How to complete this task
One part of the entries below is wanted: the lines from the one containing "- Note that" through the one containing "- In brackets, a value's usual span". Write those out exactly and nothing else.
Top of Extracted data
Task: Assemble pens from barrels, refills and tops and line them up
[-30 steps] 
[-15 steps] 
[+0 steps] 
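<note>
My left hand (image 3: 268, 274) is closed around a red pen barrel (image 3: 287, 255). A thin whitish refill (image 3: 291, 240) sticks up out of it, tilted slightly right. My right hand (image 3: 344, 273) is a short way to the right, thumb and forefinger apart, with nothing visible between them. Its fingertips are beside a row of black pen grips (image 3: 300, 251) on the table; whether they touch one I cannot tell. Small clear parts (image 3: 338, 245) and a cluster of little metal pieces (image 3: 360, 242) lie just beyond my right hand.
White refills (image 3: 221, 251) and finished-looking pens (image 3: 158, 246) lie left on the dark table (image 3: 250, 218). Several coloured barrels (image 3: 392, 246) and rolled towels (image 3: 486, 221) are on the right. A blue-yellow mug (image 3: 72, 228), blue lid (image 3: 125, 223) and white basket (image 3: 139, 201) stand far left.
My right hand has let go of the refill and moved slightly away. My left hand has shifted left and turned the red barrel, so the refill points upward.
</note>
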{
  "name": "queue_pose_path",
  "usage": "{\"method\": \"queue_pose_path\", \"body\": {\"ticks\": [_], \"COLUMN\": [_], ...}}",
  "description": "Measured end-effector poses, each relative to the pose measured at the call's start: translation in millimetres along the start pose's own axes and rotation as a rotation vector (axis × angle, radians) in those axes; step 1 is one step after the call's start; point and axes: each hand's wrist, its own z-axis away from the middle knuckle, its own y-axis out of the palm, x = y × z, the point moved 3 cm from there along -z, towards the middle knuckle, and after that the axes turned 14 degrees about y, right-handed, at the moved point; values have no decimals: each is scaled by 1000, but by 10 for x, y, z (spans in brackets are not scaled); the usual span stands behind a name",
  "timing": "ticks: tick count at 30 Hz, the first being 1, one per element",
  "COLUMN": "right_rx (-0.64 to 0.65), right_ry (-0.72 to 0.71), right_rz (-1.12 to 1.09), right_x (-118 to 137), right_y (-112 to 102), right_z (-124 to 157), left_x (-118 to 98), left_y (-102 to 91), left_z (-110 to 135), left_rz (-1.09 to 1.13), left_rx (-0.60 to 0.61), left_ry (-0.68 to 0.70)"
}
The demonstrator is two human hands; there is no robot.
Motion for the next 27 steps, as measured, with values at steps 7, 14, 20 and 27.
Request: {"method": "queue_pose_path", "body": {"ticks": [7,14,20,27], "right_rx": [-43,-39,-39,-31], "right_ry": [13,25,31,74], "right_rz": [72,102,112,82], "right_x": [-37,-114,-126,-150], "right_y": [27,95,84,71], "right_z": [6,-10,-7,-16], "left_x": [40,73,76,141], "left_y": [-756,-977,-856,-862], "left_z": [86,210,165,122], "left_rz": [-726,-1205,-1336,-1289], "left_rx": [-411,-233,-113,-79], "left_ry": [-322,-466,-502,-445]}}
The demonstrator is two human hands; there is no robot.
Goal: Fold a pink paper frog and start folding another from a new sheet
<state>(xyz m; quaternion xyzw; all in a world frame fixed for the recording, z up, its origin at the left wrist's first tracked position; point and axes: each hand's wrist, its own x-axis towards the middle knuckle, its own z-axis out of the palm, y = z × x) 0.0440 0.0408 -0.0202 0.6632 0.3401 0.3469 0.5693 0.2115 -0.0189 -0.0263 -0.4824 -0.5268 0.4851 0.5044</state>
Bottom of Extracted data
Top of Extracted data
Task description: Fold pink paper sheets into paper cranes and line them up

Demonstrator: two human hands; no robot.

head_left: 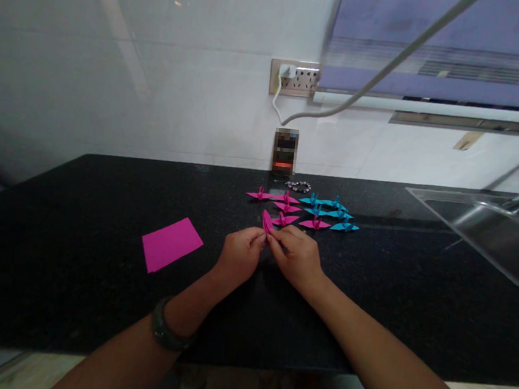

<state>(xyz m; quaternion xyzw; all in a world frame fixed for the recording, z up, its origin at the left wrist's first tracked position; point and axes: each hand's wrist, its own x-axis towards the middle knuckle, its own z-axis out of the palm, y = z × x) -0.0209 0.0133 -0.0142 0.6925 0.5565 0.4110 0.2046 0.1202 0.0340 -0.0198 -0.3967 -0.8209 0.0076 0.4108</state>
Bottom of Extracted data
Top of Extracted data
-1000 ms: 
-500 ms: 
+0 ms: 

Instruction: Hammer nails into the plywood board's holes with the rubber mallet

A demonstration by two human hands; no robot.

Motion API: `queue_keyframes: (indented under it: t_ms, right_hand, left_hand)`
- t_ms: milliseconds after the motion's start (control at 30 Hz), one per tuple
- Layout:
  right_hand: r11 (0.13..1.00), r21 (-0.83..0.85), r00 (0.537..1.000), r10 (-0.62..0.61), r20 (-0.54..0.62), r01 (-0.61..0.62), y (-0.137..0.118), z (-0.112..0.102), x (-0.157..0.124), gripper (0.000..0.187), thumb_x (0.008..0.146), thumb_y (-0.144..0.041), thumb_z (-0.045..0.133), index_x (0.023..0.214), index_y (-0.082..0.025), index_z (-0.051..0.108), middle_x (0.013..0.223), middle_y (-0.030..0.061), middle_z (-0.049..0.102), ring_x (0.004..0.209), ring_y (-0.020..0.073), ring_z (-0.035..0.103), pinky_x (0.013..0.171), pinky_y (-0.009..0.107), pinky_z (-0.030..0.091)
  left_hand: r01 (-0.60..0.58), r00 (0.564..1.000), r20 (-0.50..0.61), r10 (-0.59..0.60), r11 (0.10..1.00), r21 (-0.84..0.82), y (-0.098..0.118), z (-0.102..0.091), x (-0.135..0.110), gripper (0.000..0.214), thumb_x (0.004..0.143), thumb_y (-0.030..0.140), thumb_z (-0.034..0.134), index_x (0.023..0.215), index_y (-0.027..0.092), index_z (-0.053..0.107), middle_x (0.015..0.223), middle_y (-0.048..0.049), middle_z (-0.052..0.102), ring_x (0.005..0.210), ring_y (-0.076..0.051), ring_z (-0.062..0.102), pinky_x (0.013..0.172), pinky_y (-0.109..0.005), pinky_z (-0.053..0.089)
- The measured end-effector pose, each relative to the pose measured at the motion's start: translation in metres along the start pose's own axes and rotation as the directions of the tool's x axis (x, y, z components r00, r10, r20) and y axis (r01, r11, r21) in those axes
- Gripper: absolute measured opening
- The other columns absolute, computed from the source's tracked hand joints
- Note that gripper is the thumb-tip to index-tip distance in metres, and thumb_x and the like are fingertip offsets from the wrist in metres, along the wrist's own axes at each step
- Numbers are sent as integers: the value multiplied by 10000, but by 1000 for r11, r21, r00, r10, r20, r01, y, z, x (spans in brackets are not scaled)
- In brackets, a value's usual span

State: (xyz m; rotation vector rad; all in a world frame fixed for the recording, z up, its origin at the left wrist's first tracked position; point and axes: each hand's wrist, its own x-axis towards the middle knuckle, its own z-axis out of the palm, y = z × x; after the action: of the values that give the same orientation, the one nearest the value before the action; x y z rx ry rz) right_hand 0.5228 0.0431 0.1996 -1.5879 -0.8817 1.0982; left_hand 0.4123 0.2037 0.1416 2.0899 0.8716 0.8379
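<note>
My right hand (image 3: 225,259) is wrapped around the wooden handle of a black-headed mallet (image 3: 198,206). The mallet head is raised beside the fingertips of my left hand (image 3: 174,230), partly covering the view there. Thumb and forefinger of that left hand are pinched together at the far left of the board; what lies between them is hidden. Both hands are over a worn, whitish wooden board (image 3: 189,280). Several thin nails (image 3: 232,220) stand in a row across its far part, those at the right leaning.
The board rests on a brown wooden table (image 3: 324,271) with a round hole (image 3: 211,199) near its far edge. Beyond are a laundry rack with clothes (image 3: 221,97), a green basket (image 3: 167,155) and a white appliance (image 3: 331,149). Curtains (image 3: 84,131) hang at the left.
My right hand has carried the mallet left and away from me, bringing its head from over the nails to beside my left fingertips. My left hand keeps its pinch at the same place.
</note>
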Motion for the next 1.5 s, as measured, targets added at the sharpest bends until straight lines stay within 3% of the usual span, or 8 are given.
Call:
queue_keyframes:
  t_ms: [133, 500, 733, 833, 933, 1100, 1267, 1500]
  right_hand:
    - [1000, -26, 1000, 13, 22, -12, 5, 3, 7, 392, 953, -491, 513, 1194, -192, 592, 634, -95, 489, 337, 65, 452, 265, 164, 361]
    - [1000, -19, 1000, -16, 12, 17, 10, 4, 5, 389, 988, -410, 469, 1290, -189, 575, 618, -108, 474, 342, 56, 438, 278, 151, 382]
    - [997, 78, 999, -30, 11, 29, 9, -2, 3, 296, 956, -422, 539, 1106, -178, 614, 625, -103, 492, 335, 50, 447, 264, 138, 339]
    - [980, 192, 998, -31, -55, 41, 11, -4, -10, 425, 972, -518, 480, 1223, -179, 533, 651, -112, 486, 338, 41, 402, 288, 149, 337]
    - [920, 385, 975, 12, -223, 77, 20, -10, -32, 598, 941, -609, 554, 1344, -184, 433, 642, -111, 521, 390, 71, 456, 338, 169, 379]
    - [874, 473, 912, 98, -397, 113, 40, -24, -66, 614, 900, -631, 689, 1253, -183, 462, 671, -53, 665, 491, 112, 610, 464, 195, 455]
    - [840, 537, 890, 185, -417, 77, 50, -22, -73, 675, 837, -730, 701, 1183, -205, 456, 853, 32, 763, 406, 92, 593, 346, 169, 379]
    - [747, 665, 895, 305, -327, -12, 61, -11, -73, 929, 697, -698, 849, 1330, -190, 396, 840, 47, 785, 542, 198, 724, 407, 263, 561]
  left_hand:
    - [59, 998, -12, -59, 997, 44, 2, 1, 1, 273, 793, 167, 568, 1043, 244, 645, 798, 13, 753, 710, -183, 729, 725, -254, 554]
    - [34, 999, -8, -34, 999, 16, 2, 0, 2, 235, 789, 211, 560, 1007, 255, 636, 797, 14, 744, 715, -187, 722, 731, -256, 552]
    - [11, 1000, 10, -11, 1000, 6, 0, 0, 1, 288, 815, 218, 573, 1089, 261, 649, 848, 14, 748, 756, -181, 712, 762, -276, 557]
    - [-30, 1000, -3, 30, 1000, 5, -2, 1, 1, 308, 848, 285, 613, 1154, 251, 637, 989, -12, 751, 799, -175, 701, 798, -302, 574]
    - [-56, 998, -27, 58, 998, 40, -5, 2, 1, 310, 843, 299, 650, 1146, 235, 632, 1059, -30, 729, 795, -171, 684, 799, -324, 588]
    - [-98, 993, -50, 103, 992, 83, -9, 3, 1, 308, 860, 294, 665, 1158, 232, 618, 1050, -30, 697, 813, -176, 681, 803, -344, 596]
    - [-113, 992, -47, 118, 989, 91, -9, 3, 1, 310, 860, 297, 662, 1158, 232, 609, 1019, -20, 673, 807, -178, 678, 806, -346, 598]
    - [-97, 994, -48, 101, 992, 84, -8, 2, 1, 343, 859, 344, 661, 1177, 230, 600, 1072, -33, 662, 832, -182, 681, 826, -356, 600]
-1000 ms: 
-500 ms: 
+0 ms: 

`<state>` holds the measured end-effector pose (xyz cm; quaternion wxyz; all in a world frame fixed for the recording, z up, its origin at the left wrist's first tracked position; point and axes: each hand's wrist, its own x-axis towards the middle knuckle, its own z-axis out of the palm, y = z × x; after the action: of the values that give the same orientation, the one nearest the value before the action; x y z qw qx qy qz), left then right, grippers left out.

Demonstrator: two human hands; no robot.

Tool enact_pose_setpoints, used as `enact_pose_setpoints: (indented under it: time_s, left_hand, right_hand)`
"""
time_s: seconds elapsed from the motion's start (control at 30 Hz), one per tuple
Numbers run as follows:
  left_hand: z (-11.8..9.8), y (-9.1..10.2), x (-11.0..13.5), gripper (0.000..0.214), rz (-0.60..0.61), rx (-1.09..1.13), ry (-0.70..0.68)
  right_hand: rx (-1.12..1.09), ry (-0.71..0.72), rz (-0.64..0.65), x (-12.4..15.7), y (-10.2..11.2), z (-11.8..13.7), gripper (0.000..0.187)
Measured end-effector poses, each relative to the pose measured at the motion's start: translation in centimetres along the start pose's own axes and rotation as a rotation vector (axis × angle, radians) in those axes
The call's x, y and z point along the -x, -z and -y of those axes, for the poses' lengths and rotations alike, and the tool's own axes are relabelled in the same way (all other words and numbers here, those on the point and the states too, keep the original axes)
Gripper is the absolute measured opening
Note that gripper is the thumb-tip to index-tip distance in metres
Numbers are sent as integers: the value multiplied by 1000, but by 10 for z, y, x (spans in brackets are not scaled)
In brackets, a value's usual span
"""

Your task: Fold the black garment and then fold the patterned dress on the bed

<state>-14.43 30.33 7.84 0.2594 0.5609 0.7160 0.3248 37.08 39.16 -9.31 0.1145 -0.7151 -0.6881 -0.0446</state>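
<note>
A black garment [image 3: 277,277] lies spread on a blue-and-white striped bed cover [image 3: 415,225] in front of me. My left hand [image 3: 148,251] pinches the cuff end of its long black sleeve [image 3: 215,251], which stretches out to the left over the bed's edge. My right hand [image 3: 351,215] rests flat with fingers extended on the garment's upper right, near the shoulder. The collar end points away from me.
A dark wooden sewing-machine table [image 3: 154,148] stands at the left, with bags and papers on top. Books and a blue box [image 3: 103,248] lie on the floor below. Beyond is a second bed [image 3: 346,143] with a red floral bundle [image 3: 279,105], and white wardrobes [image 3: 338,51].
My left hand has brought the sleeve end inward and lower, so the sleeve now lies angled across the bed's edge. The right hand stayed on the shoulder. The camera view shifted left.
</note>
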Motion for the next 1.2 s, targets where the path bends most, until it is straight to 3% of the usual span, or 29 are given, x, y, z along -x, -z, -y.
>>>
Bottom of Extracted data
Answer to this exercise
- Note that gripper is the thumb-tip to index-tip distance in metres, and thumb_x and the like are fingertip offsets from the wrist in metres, along the wrist's own axes at each step
- Numbers are sent as integers: the value multiplied by 10000, but by 1000 for r11, r21, r00, r10, r20, r01, y, z, x (spans in brackets are not scaled)
- In brackets, a value's usual span

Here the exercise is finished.